A History of One Man’s Inexplicable Obsession with Football Simulation

Preamble

In preparation for the release of my latest project, a football league simulation built in Python and served as a web app via Flask and Heroku, I thought it would make for a purgative experience to step through the history of my interest in football simulation. For it truly is a long and jumbled history, spanning multiple epochs in my own life; and it is the epoch-spanning nature of the work that makes it particularly interesting, for me at least, because my own technical development is so clearly traceable in the fissures of the project.

Before I delve in, I thought I would take a leaf out of JavaScript’s book and hoist a few bits and bobs to the top of the page…

Follow this link for the SQL-based version of my football simulation, first produced in 2019
Follow this link if you like your data served up to you on a nice Tableau platter – and please tell me what type of visualisation this is, if you know!
And follow this link if you love Pandas (the Python library, not the animal – sorry) and want to see it used and abused in the first Python version of my football simulation

And so it begins

Skill-Based Matchmaking activated for 24h test: LeaksDBD

I’ve been a massive football fan since the age of five. What got me into it wasn’t a love of being outdoors or anything so halcyon as that – just pure idolatry. Michael Owen I believe it was, the object of my fixation back then. That’s probably why I support Liverpool, although I also like to think that that came about as a result of my wanting to spite my father, an Arsenal fan not averse to decorating his children in Arsenal garb as part of a not-so-subtle program of indoctrination.

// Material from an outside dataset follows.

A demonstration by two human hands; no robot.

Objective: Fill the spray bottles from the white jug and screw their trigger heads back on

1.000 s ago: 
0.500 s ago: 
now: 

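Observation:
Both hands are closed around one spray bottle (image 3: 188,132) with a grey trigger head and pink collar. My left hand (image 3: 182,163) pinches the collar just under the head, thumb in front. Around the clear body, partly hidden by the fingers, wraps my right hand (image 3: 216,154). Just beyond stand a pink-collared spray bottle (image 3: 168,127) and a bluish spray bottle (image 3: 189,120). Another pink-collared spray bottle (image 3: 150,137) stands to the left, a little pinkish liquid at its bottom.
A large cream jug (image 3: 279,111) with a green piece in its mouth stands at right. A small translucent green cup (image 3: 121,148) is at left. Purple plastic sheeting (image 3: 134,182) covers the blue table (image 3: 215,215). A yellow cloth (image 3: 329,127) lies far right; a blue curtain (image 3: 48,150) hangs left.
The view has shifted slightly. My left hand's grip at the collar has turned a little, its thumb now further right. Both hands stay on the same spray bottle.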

I aged, as we all do, and bore my love for football along the way. At the age of 12 years old, rare home video footage shows me knelt in front of the TV watching the 2006 World Cup, pen and paper in hand, evidently scoring the players for what I perceived to be positive or negative contributions to the unfolding. A sad sight to behold really, made all the sadder by the fact that the camera then pans to my brother outdoors, happily kicking a football around in the sunshine.

Increasingly however, I found that the real world of football and the data derived therefrom was not enough to quench my thirst for statistics, for structure; for order. I began to create and flesh out a parallel football universe in my mind and on the computer, using Excel to record lists of invented teams and invented players. Godlike, I created these players as virtual avatars on the football videogame PES, and later FIFA, and used them in-game to wreak footballing havoc against my long-suffering father, who always gamely agreed to a thrashing.

A selection of screenshots from Excel workbooks produced circa 2009/10. Clockwise from top left: the results from manual (random.org was my friend) simulation of my parallel football universe’s version of the Champions League; a list of some invented clubs, with ratings and a selection of associated players; *avatar-ifying the player Dungook on some videogame or another – can’t remember which one*; *a manually-prescribed league table, one of many – this one for a set of Dutch teams*

It wasn’t until early 2016 that things started to get a bit more interesting, from a technical angle at least. At this point, it had been many years since I’d even thought about, let alone worked on, my parallel football universe – the university experience, with all its emotional highs and lows, had consigned that aspect of my life to the undergrowth: an inane and pointless vestige of my misspent youth. Good riddance!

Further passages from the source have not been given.